Please set down each of the lines below once more, exactly, omitting all pictures.
====== Information provided
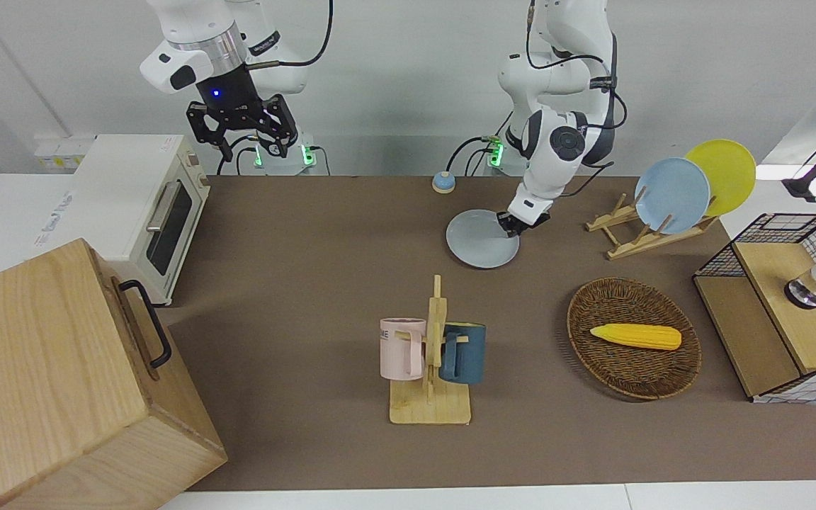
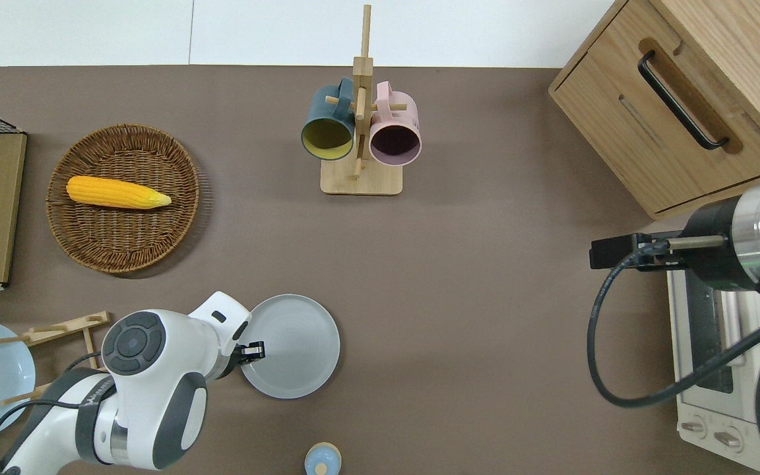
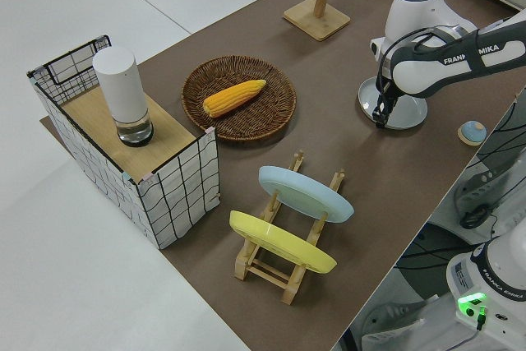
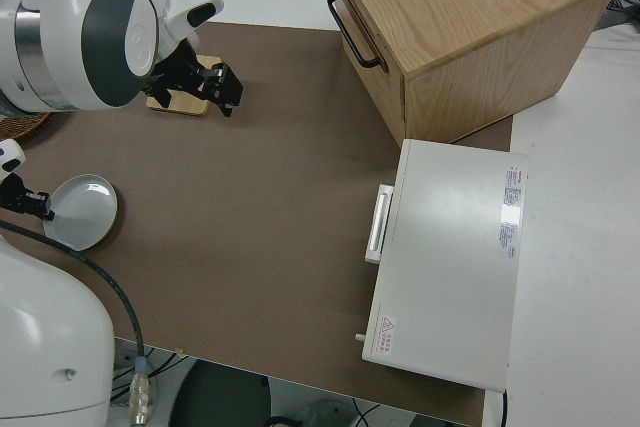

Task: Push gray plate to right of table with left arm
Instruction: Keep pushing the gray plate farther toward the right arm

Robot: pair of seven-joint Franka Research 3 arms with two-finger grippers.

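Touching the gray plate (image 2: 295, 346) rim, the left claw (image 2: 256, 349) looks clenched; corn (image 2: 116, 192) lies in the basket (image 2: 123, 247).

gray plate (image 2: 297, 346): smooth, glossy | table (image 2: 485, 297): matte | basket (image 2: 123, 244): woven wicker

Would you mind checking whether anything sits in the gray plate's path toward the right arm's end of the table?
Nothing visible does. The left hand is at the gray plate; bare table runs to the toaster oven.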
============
- Problem solution -
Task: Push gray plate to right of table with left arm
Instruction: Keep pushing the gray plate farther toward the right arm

Robot: pair of seven-joint Franka Research 3 arms with two-finger grippers.

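Touching the gray plate (image 2: 295, 346) rim, the left claw (image 2: 256, 349) looks clenched; corn (image 2: 116, 192) lies in the basket (image 2: 123, 247).

gray plate (image 2: 297, 346): smooth, glossy | table (image 2: 485, 297): matte | basket (image 2: 123, 244): woven wicker

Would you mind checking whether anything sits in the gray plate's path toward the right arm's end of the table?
Nothing visible does. The left hand is at the gray plate; bare table runs to the toaster oven.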

What this exercise needed has been supplied.